= Aim of the task =
Leave out the pictures and retype, exactly, the lines below from the line with "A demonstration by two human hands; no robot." up to and including the line with "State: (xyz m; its", nothing more.

*** Material for the task ***

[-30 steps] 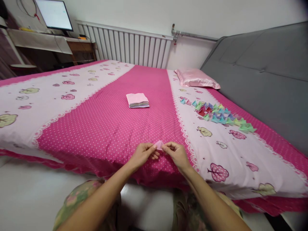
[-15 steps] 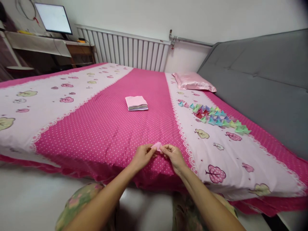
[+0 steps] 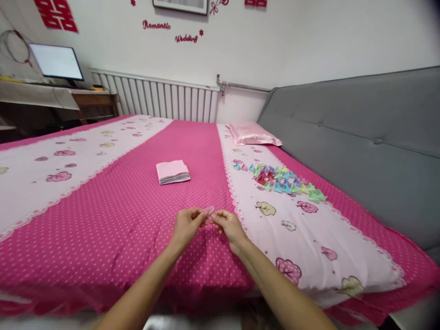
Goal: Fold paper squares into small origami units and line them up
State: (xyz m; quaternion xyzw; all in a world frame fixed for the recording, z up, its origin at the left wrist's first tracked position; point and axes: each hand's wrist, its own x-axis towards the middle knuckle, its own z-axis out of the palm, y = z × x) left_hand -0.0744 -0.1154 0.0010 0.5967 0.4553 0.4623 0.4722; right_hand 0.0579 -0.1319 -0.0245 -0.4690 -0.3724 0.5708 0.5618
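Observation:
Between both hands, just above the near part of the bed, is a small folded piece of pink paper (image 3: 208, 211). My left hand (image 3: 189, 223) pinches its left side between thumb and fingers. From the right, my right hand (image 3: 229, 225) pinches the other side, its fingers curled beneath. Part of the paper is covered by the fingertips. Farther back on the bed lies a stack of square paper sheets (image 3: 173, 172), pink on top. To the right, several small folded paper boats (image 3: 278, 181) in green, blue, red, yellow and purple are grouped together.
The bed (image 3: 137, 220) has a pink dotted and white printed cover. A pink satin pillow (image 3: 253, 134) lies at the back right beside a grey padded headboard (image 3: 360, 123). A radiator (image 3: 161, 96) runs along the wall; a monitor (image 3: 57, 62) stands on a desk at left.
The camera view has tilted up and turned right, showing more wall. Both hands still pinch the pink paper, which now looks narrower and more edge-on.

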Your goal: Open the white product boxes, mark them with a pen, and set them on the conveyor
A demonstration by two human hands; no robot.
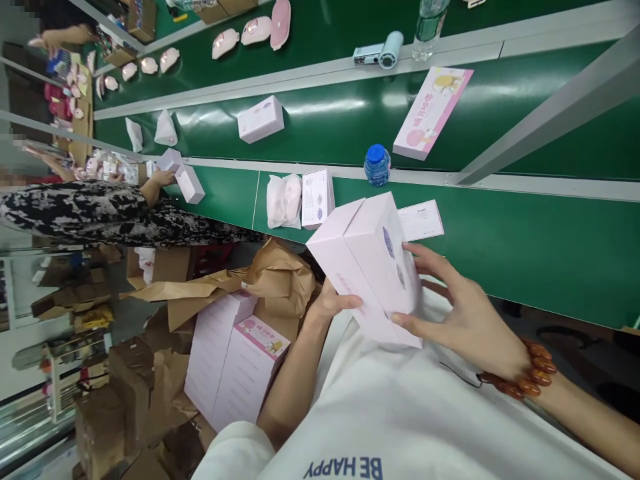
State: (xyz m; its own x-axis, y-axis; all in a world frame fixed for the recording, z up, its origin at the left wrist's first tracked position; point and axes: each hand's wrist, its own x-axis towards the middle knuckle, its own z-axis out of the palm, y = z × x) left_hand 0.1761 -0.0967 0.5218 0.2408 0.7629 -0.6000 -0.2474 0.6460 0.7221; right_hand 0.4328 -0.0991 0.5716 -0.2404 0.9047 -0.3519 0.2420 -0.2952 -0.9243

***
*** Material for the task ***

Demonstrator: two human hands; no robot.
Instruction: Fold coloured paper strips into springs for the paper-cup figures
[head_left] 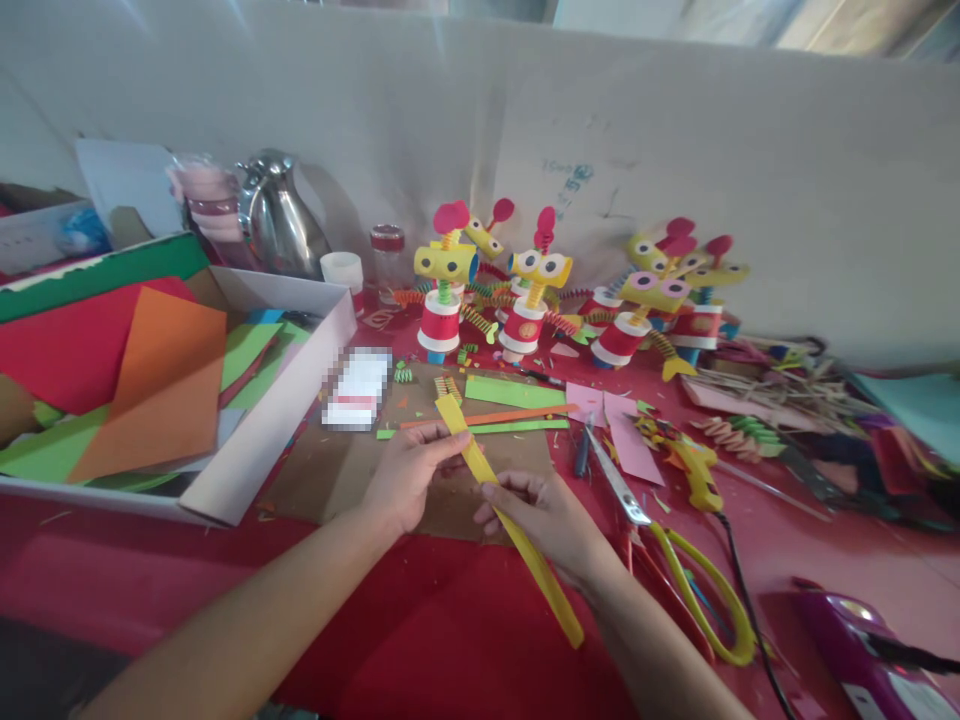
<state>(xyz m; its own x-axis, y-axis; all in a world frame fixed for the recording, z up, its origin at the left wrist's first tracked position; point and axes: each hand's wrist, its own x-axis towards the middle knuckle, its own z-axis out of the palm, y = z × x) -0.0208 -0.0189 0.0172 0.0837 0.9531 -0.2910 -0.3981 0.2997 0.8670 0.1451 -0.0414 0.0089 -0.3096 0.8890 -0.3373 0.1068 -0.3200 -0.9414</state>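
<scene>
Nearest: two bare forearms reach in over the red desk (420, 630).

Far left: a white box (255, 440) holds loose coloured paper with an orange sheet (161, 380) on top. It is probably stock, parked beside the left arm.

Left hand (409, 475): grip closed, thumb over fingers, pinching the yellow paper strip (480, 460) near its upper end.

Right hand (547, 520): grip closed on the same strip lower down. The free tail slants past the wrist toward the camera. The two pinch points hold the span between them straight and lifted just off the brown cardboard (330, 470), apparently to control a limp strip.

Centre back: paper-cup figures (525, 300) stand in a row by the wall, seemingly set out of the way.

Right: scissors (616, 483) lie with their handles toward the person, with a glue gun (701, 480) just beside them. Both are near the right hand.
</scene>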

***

= Exercise result =
A demonstration by two human hands; no robot.
State: (xyz m; its own x-axis, y-axis; all in a world frame fixed for the recording, z up, its origin at the left wrist's first tracked position; point and axes: each hand's wrist, its own x-axis towards the middle knuckle, its own z-axis out of the palm, y = z × x) left_hand 0.1761 -0.0967 0.5218 0.2408 0.7629 -0.6000 -0.2474 0.6460 0.7221; right_hand 0.4328 -0.0991 0.5716 -0.2404 0.9047 -0.3519 0.2420 -0.2952 -0.9243

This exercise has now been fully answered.